* _Work order_
Set down the full listing that follows, word for word.
· · · · · · ·
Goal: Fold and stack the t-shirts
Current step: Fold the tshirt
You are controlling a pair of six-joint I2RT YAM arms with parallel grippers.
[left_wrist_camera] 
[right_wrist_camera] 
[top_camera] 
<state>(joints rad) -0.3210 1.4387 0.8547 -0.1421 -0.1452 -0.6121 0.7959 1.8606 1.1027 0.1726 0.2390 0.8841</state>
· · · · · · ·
* _Result_
Goal: Fold and stack the t-shirts
Current step: Fold the tshirt
You are controlling a pair of six-joint I2RT YAM arms with parallel grippers.
[left_wrist_camera] 
[right_wrist_camera] 
[top_camera] 
<state>(joints rad) -0.3210 1.4387 0.8547 -0.1421 -0.1452 -0.6121 0.7959 1.8606 1.1027 0.1726 0.2390 0.8841</state>

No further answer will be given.